> Material provided

---*---

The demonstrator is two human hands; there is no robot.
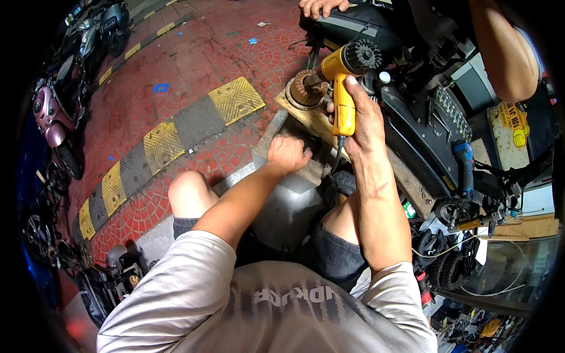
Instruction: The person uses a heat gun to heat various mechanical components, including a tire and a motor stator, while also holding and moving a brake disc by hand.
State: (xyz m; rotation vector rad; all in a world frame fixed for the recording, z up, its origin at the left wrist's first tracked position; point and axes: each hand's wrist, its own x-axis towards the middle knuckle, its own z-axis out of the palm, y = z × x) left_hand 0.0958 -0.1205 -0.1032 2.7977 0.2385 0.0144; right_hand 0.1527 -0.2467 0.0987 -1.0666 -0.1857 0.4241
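Observation:
My right hand (365, 117) is wrapped round the handle of a yellow heat gun (344, 112), its cord running down from the grip. The gun's metal nozzle points down and left at a round, copper-brown motor stator (307, 85). I cannot tell whether nozzle and stator touch. That stator rests on a wooden board (303, 122) at the top of a low stand. My left hand (288, 154) lies curled at the stand's near-left side, beside a wooden block (313, 171). Its fingers are closed, and what is under them is hidden.
Another person's hand (323, 7) rests on a black padded thing at the far side; a bare arm (506, 59) reaches in at upper right. A blue power tool (464, 167) lies right. A yellow-black speed bump (162, 141) crosses red paving. Scooters (56, 115) stand left.

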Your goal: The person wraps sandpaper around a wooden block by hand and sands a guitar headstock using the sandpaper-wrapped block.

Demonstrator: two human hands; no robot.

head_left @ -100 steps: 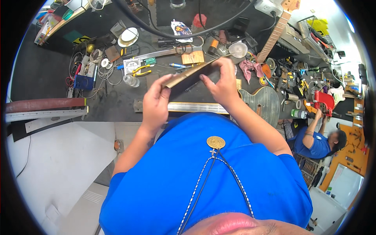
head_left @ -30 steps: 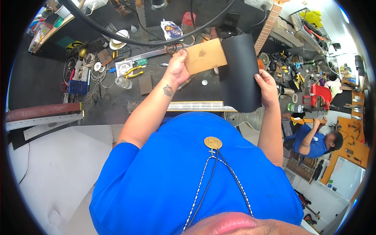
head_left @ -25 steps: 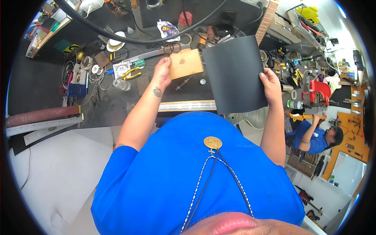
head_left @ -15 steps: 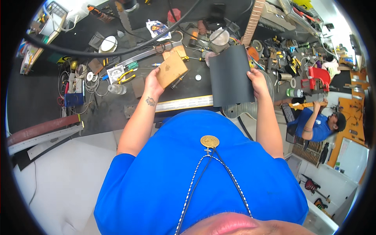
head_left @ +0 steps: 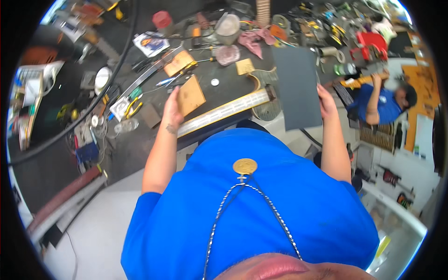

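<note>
Left fingers (head_left: 175, 95) gripping a tan block (head_left: 191, 97), right fingers (head_left: 322, 94) pinching a dark sheet (head_left: 298, 88), material hard to tell

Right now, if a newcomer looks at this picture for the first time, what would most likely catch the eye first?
Probably the bright blue shirt in the lower middle, with a round gold-coloured medallion hanging on it. Above it to the right, the right hand holds a large dark sheet by its right edge. To the left, the left hand holds a tan rectangular piece.
</note>
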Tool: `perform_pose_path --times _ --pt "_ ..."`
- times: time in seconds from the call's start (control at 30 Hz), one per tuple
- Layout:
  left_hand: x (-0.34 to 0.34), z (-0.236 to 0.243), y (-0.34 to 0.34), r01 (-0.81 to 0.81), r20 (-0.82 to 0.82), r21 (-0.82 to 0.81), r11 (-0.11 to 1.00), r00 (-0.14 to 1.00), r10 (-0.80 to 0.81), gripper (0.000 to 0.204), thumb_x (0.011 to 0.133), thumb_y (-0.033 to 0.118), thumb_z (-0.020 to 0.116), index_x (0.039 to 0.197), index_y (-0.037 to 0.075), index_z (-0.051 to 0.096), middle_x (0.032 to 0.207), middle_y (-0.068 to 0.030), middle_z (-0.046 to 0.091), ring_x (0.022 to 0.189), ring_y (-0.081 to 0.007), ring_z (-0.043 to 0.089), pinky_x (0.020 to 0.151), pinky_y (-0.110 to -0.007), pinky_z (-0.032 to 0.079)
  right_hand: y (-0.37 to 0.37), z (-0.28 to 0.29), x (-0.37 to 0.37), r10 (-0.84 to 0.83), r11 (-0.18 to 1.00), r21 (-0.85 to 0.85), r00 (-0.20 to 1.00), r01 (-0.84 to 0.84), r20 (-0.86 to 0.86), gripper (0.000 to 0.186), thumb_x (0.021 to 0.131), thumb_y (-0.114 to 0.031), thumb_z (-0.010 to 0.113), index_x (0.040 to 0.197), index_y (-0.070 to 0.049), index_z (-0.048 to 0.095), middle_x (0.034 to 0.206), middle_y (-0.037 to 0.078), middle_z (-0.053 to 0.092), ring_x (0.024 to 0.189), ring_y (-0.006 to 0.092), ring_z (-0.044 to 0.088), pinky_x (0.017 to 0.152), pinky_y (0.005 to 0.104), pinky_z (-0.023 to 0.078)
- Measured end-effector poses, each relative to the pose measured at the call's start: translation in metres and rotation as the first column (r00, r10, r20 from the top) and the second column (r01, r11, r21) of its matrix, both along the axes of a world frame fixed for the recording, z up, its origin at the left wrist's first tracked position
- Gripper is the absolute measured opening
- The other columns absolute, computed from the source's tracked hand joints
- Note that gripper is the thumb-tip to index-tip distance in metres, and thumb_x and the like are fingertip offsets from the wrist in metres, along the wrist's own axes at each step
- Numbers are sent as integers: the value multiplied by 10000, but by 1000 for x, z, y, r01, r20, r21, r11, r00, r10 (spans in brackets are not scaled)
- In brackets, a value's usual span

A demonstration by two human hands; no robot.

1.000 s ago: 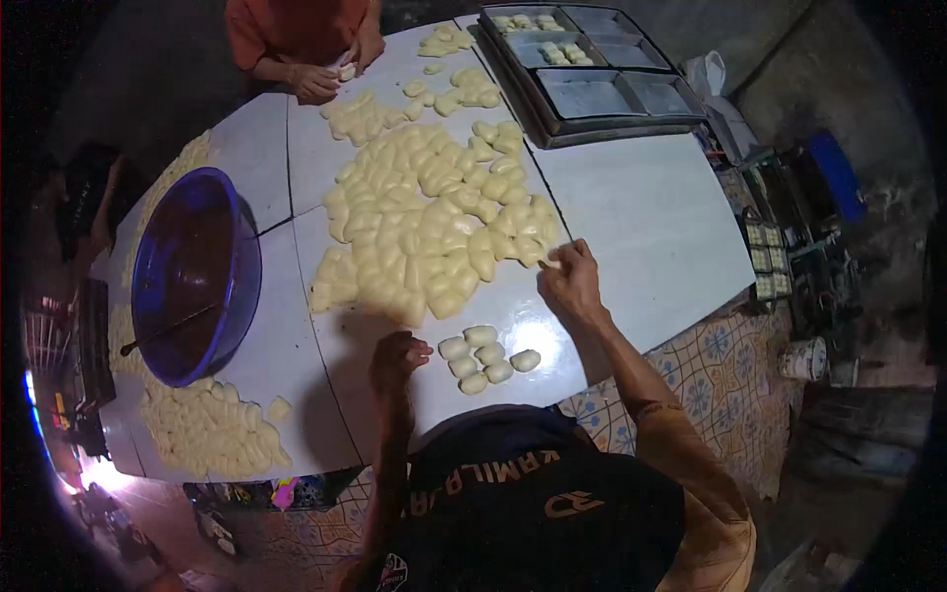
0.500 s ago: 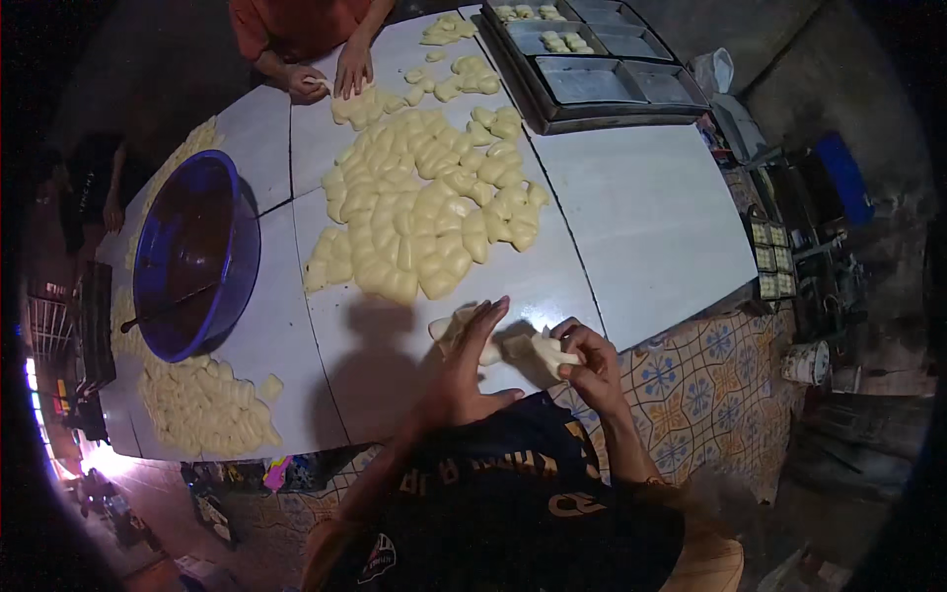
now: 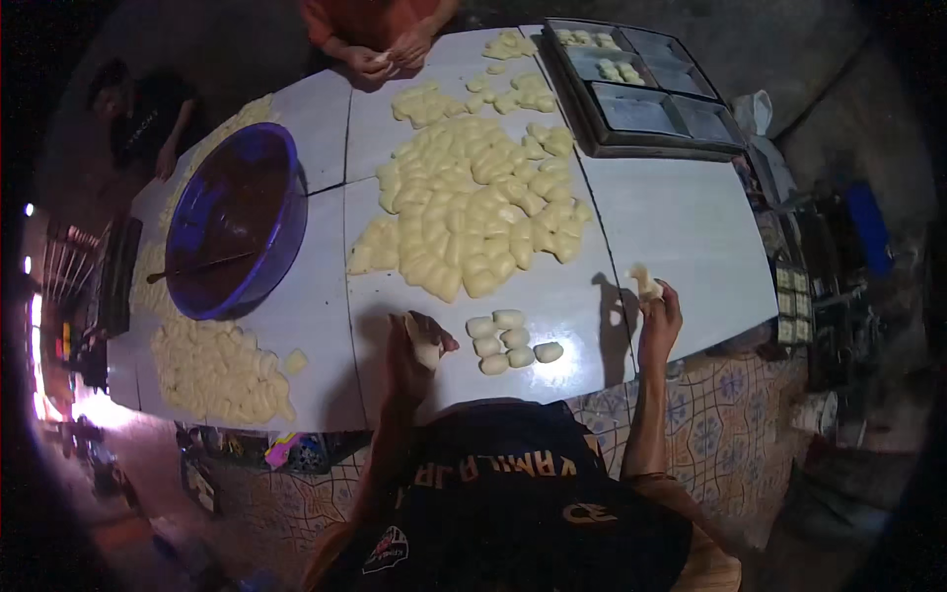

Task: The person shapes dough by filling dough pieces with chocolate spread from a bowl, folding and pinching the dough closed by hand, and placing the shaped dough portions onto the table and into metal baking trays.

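My left hand (image 3: 408, 357) is closed round a piece of pale dough (image 3: 425, 351), left of a group of several smooth dough rolls (image 3: 514, 337) on the white table (image 3: 681, 232). My right hand (image 3: 659, 318) pinches a floppy stretched dough piece (image 3: 643, 279) above the table, right of the rolls. Beyond both hands lies a wide mass of yellowish dough pieces (image 3: 459, 207), packed close together, with smaller clumps (image 3: 419, 104) farther back.
A purple basin (image 3: 237, 222) with brown contents and a stick stands at left, beside more dough (image 3: 217, 375). Metal trays (image 3: 641, 113), some holding dough, sit at back right. A co-worker's hands (image 3: 393, 57) work at the far edge; another person (image 3: 148, 118) is at left.
My hands came together near the rolls half a second ago and have since moved apart, each with dough. The co-worker's hands have lifted off the table. The camera view has shifted.
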State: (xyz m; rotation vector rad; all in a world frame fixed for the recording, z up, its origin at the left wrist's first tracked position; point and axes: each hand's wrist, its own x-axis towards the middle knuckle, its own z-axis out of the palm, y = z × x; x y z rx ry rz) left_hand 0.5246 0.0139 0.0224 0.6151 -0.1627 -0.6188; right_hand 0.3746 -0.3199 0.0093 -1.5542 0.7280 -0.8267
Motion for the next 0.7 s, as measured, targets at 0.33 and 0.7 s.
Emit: perform_pose_path --times 0.33,0.7 --pt "-23 63 -38 -209 171 105 972 967 190 475 924 98 441 1375 -4 332 1393 -234 400 1298 -300 384 1071 -408 300 177 74 88 789 614 -42 614 -788 6 343 867 19 570 1209 -3 559 1161 88 520 1038 164 528 883 266 440" --pt "-21 58 -10 -527 467 691 495 848 250 180 830 38 691 970 -69 654 865 -52 680 768 -73 593 670 -220 468 192 83 134 690 709 47 706 -703 158 403 1004 -333 407 1172 -17 594 963 63 520 781 110 491 640 204 400"
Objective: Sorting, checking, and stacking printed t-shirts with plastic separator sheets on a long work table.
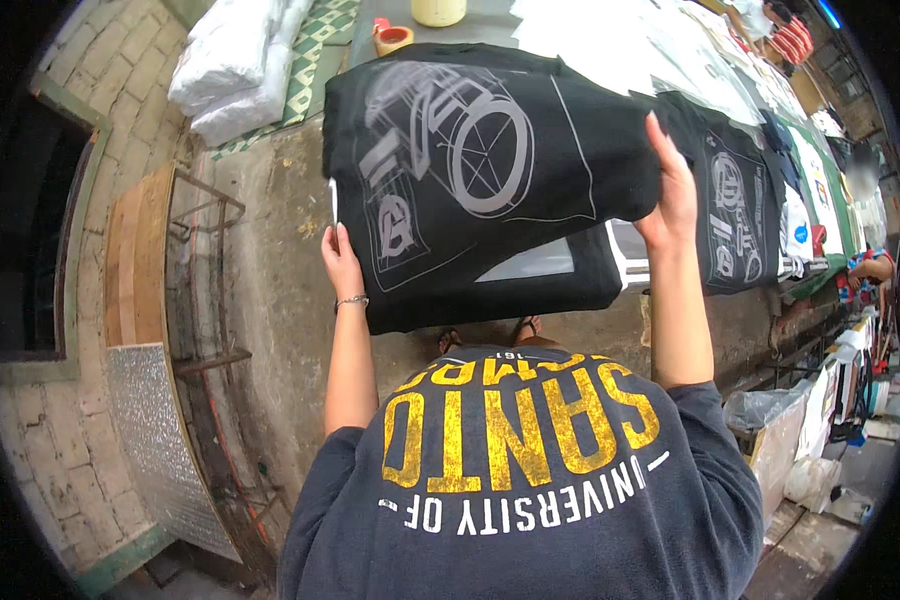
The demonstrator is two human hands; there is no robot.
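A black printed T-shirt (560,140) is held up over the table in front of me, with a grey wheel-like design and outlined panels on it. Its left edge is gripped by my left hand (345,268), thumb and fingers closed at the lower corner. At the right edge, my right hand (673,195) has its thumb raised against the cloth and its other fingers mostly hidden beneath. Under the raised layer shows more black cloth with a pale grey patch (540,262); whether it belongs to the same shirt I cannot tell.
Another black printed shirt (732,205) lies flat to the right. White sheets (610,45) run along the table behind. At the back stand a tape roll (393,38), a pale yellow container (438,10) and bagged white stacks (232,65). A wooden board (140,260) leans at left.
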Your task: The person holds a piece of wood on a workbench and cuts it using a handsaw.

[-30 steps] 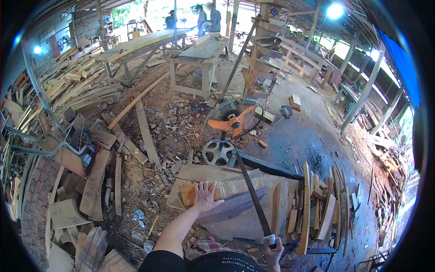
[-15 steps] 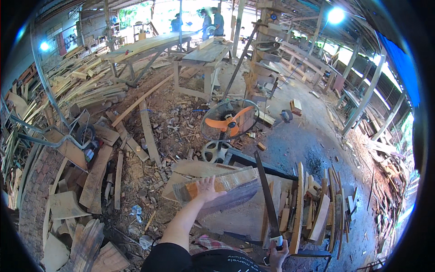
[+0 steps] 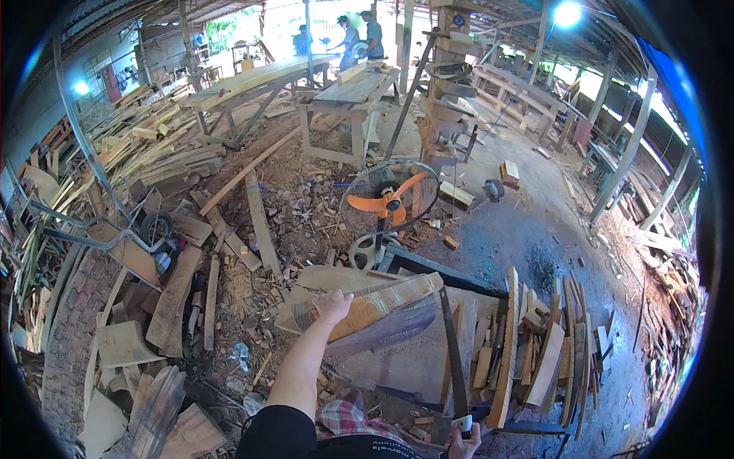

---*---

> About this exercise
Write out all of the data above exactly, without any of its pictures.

> Response to this exercise
The demonstrator is two human hands; there is no robot.
Instruction: The person uses a heat gun to heat various mechanical components, including a tire and a motor stator, while also holding and moving a brake disc by hand.
State: (xyz m; rotation vector rad; all in a world frame fixed for the recording, z up, its origin at the left wrist's first tracked position; point and axes: each hand's wrist, its own x-axis towards the middle knuckle, its own z-axis out of the palm, y = z × x) left_hand 0.0958 -0.1205 -0.1032 2.7977 0.2385 0.0144; right_hand 0.1527 -0.2467 0.0987 -1.0666 -0.1857 0.4241
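Observation:
My right hand (365, 117) is wrapped round the handle of a yellow heat gun (344, 112), its cord running down from the grip. The gun's metal nozzle points down and left at a round, copper-brown motor stator (307, 85). I cannot tell whether nozzle and stator touch. That stator rests on a wooden board (303, 122) at the top of a low stand. My left hand (288, 154) lies curled at the stand's near-left side, beside a wooden block (313, 171). Its fingers are closed, and what is under them is hidden.
Another person's hand (323, 7) rests on a black padded thing at the far side; a bare arm (506, 59) reaches in at upper right. A blue power tool (464, 167) lies right. A yellow-black speed bump (162, 141) crosses red paving. Scooters (56, 115) stand left.
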
Your goal: The person wraps sandpaper around a wooden block by hand and sands a guitar headstock using the sandpaper-wrapped block.

Demonstrator: two human hands; no robot.

head_left @ -100 steps: 
head_left @ -30 steps: 
head_left @ -25 steps: 
head_left @ -15 steps: 
head_left @ +0 steps: 

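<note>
Left fingers (head_left: 175, 95) gripping a tan block (head_left: 191, 97), right fingers (head_left: 322, 94) pinching a dark sheet (head_left: 298, 88), material hard to tell

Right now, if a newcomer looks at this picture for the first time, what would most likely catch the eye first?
Probably the bright blue shirt in the lower middle, with a round gold-coloured medallion hanging on it. Above it to the right, the right hand holds a large dark sheet by its right edge. To the left, the left hand holds a tan rectangular piece.
</note>
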Tool: `perform_pose_path --times _ --pt "_ ..."`
- times: time in seconds from the call's start (control at 30 Hz), one per tuple
- Layout:
  left_hand: x (-0.34 to 0.34), z (-0.236 to 0.243), y (-0.34 to 0.34), r01 (-0.81 to 0.81), r20 (-0.82 to 0.82), r21 (-0.82 to 0.81), r11 (-0.11 to 1.00), r00 (-0.14 to 1.00), r10 (-0.80 to 0.81), gripper (0.000 to 0.204), thumb_x (0.011 to 0.133), thumb_y (-0.033 to 0.118), thumb_z (-0.020 to 0.116), index_x (0.039 to 0.197), index_y (-0.037 to 0.075), index_z (-0.051 to 0.096), middle_x (0.032 to 0.207), middle_y (-0.068 to 0.030), middle_z (-0.046 to 0.091), ring_x (0.022 to 0.189), ring_y (-0.081 to 0.007), ring_z (-0.043 to 0.089), pinky_x (0.020 to 0.151), pinky_y (-0.110 to -0.007), pinky_z (-0.032 to 0.079)
  right_hand: y (-0.37 to 0.37), z (-0.28 to 0.29), x (-0.37 to 0.37), r10 (-0.84 to 0.83), r11 (-0.18 to 1.00), r21 (-0.85 to 0.85), r00 (-0.20 to 1.00), r01 (-0.84 to 0.84), r20 (-0.86 to 0.86), gripper (0.000 to 0.186), thumb_x (0.021 to 0.131), thumb_y (-0.114 to 0.031), thumb_z (-0.010 to 0.113), index_x (0.040 to 0.197), index_y (-0.070 to 0.049), index_z (-0.048 to 0.095), middle_x (0.034 to 0.206), middle_y (-0.037 to 0.078), middle_z (-0.053 to 0.092), ring_x (0.024 to 0.189), ring_y (-0.006 to 0.092), ring_z (-0.044 to 0.088), pinky_x (0.017 to 0.152), pinky_y (0.005 to 0.104), pinky_z (-0.023 to 0.078)
- Measured end-effector poses, each relative to the pose measured at the call's start: translation in metres and rotation as the first column (r00, r10, r20 from the top) and the second column (r01, r11, r21) of its matrix, both along the axes of a world frame fixed for the recording, z up, its origin at the left wrist's first tracked position
- Gripper is the absolute measured opening
- The other columns absolute, computed from the source's tracked hand joints
- Note that gripper is the thumb-tip to index-tip distance in metres, and thumb_x and the like are fingertip offsets from the wrist in metres, along the wrist's own axes at each step
- Numbers are sent as integers: the value multiplied by 10000, but by 1000 for x, z, y, r01, r20, r21, r11, r00, r10 (spans in brackets are not scaled)
- In brackets, a value's usual span

A demonstration by two human hands; no robot.

1.000 s ago: 
0.500 s ago: 
now: 

Task: The person shapes dough by filling dough pieces with chocolate spread from a bowl, folding and pinching the dough closed by hand, and placing the shaped dough portions onto the table and into metal baking trays.

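My left hand (image 3: 408, 357) is closed round a piece of pale dough (image 3: 425, 351), left of a group of several smooth dough rolls (image 3: 514, 337) on the white table (image 3: 681, 232). My right hand (image 3: 659, 318) pinches a floppy stretched dough piece (image 3: 643, 279) above the table, right of the rolls. Beyond both hands lies a wide mass of yellowish dough pieces (image 3: 459, 207), packed close together, with smaller clumps (image 3: 419, 104) farther back.
A purple basin (image 3: 237, 222) with brown contents and a stick stands at left, beside more dough (image 3: 217, 375). Metal trays (image 3: 641, 113), some holding dough, sit at back right. A co-worker's hands (image 3: 393, 57) work at the far edge; another person (image 3: 148, 118) is at left.
My hands came together near the rolls half a second ago and have since moved apart, each with dough. The co-worker's hands have lifted off the table. The camera view has shifted.
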State: (xyz m; rotation vector rad; all in a world frame fixed for the recording, z up, its origin at the left wrist's first tracked position; point and axes: each hand's wrist, its own x-axis towards the middle knuckle, its own z-axis out of the palm, y = z × x; x y z rx ry rz) left_hand 0.5246 0.0139 0.0224 0.6151 -0.1627 -0.6188; right_hand 0.3746 -0.3199 0.0093 -1.5542 0.7280 -0.8267
Motion for the next 0.7 s, as measured, targets at 0.33 and 0.7 s.
Emit: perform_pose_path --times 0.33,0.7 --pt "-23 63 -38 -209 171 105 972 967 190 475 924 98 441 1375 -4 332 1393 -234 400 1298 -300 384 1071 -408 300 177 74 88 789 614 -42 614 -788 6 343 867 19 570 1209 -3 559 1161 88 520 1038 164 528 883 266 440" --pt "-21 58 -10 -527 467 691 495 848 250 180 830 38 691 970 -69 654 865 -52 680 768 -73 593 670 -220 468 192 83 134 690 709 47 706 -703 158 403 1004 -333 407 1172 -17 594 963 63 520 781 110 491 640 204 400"
Objective: Sorting, checking, and stacking printed t-shirts with plastic separator sheets on a long work table.
The demonstrator is two human hands; there is no robot.
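A black printed T-shirt (560,140) is held up over the table in front of me, with a grey wheel-like design and outlined panels on it. Its left edge is gripped by my left hand (345,268), thumb and fingers closed at the lower corner. At the right edge, my right hand (673,195) has its thumb raised against the cloth and its other fingers mostly hidden beneath. Under the raised layer shows more black cloth with a pale grey patch (540,262); whether it belongs to the same shirt I cannot tell.
Another black printed shirt (732,205) lies flat to the right. White sheets (610,45) run along the table behind. At the back stand a tape roll (393,38), a pale yellow container (438,10) and bagged white stacks (232,65). A wooden board (140,260) leans at left.
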Your task: The person holds a piece of wood on a workbench and cuts it using a handsaw.

[-30 steps] 
[-15 steps] 
[+0 steps] 

That brings the answer to completion.